● PROBLEM:
The answer should be each line of the records that contains the word "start"; please copy them all.

-------- DATA FOR THIS TASK --------

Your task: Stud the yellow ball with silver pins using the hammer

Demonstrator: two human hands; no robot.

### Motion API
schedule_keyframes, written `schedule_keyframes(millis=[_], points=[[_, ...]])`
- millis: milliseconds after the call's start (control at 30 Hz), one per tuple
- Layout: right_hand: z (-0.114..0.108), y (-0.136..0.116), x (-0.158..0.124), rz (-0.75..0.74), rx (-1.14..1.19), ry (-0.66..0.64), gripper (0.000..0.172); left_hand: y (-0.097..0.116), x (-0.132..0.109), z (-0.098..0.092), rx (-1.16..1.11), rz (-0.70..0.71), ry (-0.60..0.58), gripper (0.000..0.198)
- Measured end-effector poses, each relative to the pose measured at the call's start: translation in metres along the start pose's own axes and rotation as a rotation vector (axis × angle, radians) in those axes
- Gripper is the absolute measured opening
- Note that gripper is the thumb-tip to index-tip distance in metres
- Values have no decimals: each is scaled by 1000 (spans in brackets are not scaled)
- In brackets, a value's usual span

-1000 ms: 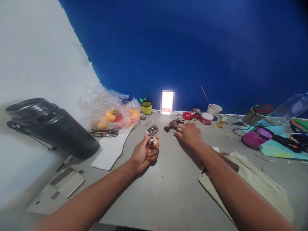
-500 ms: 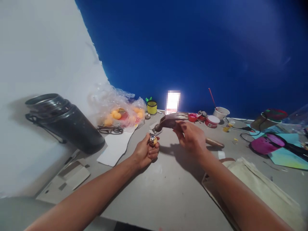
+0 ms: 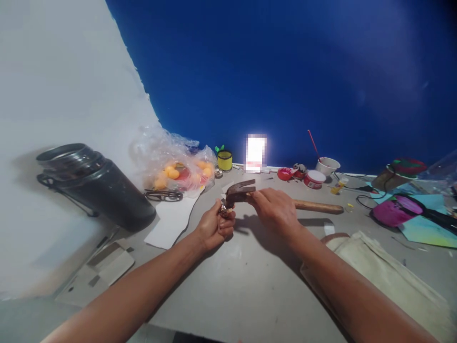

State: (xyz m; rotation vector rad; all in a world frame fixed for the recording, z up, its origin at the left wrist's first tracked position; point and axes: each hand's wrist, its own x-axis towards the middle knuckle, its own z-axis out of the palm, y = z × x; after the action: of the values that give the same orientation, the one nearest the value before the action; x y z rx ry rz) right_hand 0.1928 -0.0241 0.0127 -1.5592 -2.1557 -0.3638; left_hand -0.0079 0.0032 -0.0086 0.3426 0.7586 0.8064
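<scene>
1. Left hand (image 3: 213,229), centre of frame, is clenched round a small shiny ball (image 3: 223,210). Ball peeks out at the fingertips, mostly hidden by the fingers.
2. Right hand (image 3: 274,211), just right of centre, is gripping a hammer (image 3: 240,190) high on the shaft, right behind the head. The wooden handle (image 3: 317,206) sticks out to the right, low over the counter (image 3: 250,286).
3. Hammer head sits just above the ball, touching or nearly so; can't tell which.
4. Handling, ball: looks light, smooth and slick, prob. thin-walled, so likely fragile and apt to squirt out of a pinch. Best cupped low w/ fingers wrapped round, top left bare.
5. Handling, hammer: stiff, head-heavy. A choked-up grip near the head gives control and only soft taps; holding the handle end would give more force, less aim.
6. Risk as I judge it: fingertips sit v. close to the strike spot.
7. Around: clear plastic bag (image 3: 171,162) of orange balls at centre left, glasses (image 3: 162,194) in front of it, dark tub (image 3: 96,188) lying at left, cloth bag (image 3: 389,276) at lower right.
</scene>
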Motion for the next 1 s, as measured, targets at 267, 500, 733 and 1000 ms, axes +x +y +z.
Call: schedule_keyframes(millis=[267, 500, 733, 1000], points=[[5, 45, 9, 357, 59, -99, 27, -2, -3, 4, -17, 38, -60, 51], [26, 74, 8, 550, 0, -320, 25, -4, 0, 1, 3, 68, -37, 50], [14, 41, 7, 259, -37, -127, 25, -8, -1, 2, -31, 84, -48, 49], [7, -35, -5, -141, 158, -312, 18, -10, 5, -2, -123, 115, -103, 39]])
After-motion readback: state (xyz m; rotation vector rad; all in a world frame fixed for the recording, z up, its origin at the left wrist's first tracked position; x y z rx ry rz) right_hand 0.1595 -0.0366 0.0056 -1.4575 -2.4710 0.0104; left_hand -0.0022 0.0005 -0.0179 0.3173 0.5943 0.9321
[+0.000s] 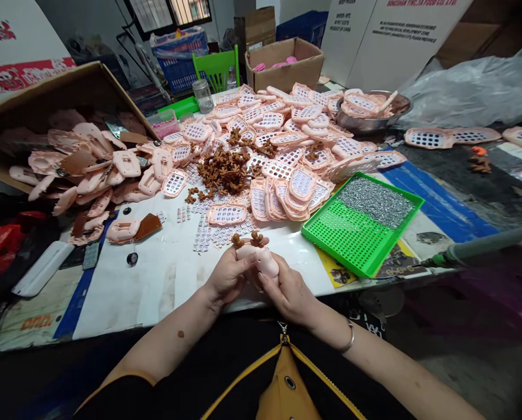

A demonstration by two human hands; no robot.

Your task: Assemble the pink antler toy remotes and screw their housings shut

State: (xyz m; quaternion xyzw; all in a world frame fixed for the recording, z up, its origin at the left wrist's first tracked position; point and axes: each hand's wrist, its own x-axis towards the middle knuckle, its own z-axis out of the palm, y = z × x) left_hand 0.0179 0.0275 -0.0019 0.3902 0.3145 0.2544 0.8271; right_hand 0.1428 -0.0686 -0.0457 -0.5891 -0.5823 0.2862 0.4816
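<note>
Both hands hold a pale pink plastic toy casing (267, 263) close to my body, at the table's front edge. Two small brown figure-like pieces (256, 238) stick up from its far end. My left hand (230, 271) grips the left side, thumb laid across the top. On the right side, my right hand (287, 291) is closed round the casing, its thumb along the surface. The fingers beneath are hidden. Just beyond lies a pink casing with button holes (227, 214), and behind it a heap of brown pieces (226, 169).
A green perforated tray (343, 233) with small silvery screws stands at right. Stacked pink casings (302, 184) adjoin it. At left, a tipped cardboard box (125, 96) spills casings with attached parts. A metal bowl (361, 123) sits far right; a power screwdriver-like tool (475, 251) lies near the right edge.
</note>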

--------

● WRITTEN RESPONSE:
- millis: milliseconds after the call's start (control at 30 Hz), one per tuple
- Measured end-effector poses, each relative to the pose measured at the call's start: translation in metres along the start pose's own axes and rotation as a rotation vector (axis × angle, radians) in those axes

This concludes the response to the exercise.